I task del machine learning sono tipicamente in tre macrocategorie, a seconda della natura della base dati utilizzata per l’apprendimento o del feedback disponibile per il sistema di apprendimento automatico.

 

  • Apprendimento supervisionato. Un sistema informatico è istruito utilizzando una base dati costituita da esempi e modelli decodificati (gia’ arricchiti da informazioni “di contorno” che aiutino il sistema di apprendimento a catalogare e classificare gli esempi). In questa maniera, gli algoritmi di machine learningpotranno analizzare i dati in maniera più veloce e risolvere problemi o compiti in  modo autonomo basandosi sulle esperienze precedenti.
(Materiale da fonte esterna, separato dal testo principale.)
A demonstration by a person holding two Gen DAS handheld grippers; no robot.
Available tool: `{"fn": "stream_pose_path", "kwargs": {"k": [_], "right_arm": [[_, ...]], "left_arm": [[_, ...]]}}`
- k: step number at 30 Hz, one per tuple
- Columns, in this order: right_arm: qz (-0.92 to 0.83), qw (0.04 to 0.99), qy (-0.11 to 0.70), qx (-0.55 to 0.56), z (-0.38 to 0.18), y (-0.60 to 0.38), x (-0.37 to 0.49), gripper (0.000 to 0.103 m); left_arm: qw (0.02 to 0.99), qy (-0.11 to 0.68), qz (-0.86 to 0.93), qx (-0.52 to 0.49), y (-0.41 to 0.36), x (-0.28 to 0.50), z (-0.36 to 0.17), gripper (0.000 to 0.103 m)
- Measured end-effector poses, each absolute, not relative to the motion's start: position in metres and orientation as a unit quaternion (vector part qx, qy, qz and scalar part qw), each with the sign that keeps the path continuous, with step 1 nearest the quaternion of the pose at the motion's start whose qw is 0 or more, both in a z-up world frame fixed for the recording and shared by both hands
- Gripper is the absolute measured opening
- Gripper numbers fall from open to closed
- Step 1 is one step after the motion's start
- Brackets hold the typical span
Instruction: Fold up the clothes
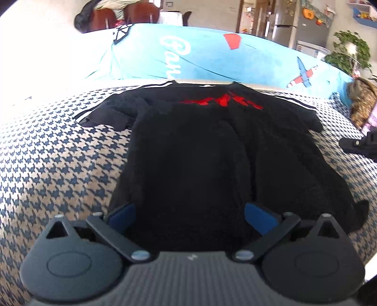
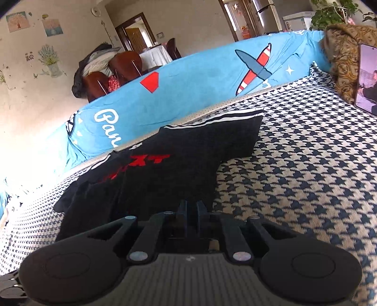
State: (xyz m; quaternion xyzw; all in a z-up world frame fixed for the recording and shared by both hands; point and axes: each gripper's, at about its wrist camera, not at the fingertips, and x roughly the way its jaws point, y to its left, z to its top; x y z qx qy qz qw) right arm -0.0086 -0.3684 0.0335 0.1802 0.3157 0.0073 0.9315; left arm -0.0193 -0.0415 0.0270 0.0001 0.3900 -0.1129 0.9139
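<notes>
Hovering with its blue pads wide apart, the left claw (image 1: 189, 215) sits over the near hem of a black shirt (image 1: 200, 146) spread flat on a houndstooth bed cover (image 1: 51, 150). At the shirt's right edge, the right claw (image 2: 192, 208) shows only a narrow gap, nothing visibly between its pads. Beyond lie a blue blanket (image 2: 193, 77), brown chairs (image 2: 110, 73) and a fridge (image 1: 286, 14).

Strong daylight comes in from the left, blowing the white cover (image 1: 59, 54) out to bare glare in both views. The black T-shirt (image 1: 188, 146) sinks into flat darkness, its folds barely readable. Fisheye bending curves the blue backrest (image 2: 200, 77) and darkens the corners. The left view is softly blurred; the houndstooth blanket (image 2: 306, 164) smears near the edges.
</notes>
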Motion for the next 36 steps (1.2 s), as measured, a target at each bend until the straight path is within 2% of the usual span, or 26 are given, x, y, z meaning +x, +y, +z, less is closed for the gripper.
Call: {"fn": "stream_pose_path", "kwargs": {"k": [7, 11, 22, 25, 29, 36], "right_arm": [[0.003, 0.926, 0.345, 0.154, 0.014, -0.370, 0.025, 0.020], [0.008, 0.924, 0.348, 0.157, 0.008, -0.373, 0.037, 0.033], [0.014, 0.922, 0.357, 0.150, -0.006, -0.371, 0.059, 0.033], [0.022, 0.923, 0.358, 0.137, -0.007, -0.367, 0.062, 0.027], [0.021, 0.926, 0.358, 0.118, -0.006, -0.361, 0.063, 0.007], [-0.047, 0.959, 0.273, 0.063, 0.027, -0.361, 0.048, 0.005]], "left_arm": [[0.908, 0.405, -0.102, -0.022, -0.037, -0.012, 0.018, 0.103], [0.910, 0.402, -0.105, -0.018, -0.038, -0.014, 0.016, 0.103], [0.910, 0.402, -0.101, -0.013, -0.041, -0.013, 0.014, 0.103], [0.910, 0.403, -0.101, -0.013, -0.042, -0.012, 0.014, 0.103], [0.910, 0.403, -0.099, -0.013, -0.043, -0.012, 0.014, 0.103], [0.912, 0.396, -0.108, -0.011, -0.047, -0.013, 0.016, 0.103]]}}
Un algoritmo di apprendimento supervisionato è in grado di produrre un’ipotesi induttiva, ovvero un modello di risoluzione per problemi generali partendo da una serie di problemi particolari.

 

  • Apprendimento senza supervisione. Nel sistema informatico vengono inseriti una serie di input ed esempi non classificati né decodificati. Questo compito spetta al sistema stesso, che li organizza in base ad aspetti e caratteristiche comuni per cercare di effettuare previsioni sugli input successivi. In questo caso le classi (o categorie) di dati non sono conosciute a priori, ma sono costituite in una fase successiva e apprese autonomamente dagli algoritmi machine learning. Tecniche di questo genere sono utilizzate dai motori di ricerca che, partendo da una o più parole chiave, creano liste di risultati (le SERP Search Engine Results Page) ritenute attinenti alla ricerca effettuata

 

  • Apprendimento per rinforzo. È una tecnica di machine learning che si attua in sistemi capaci di apprendere dall’ambiente circostante (grazie a sensori di vario genere, quali sensori di contatto e prossimità, GPS, giroscopio, ecc) e adattarsi ai cambiamenti che avvengono all’interno del loro “ecosistema”.

 

Le applicazioni del learning machine

 

L’apprendimento automatico, dunque,può essere utilizzato per gli scopi e nei settori più disparati. Gli algoritmi “autoapprendenti” trovano impiego anche nel campo della pubblicità online, fornendo annunci pubblicitari ad hoc a seconda del profilo dell’internauta (la cosiddetta pubblicità tracciante). Un altro settore è quello della social intelligence, nella quale il learning machine è utilizzato nell’analisi del sentiment (opinione positiva, negativa o neutra su determinati argomenti) dei post e degli interventi sui social network.

 

Da non sottovalutare, inoltre, l’importanza dell’apprendimento automatico nella facial recognition, la tecnologia che permette a Facebook (solo per citare una delle tante aziende hi-tech che ne fa uso) di riconoscere visi e taggarli in automatico ogni volta che si posta una foto sul proprio profilo.

 

Questione di affinità

 

L’apprendimento automatico ha affinità anche con diverse altre discipline informatiche e statistiche. Il machine learning, ad esempio, ha molti punti di contatto con il data mining, processo computazionale che utilizza algoritmi e metodi statistici per individuare modelli e conoscenze all’interno di grandi dataset (i big data in particolare).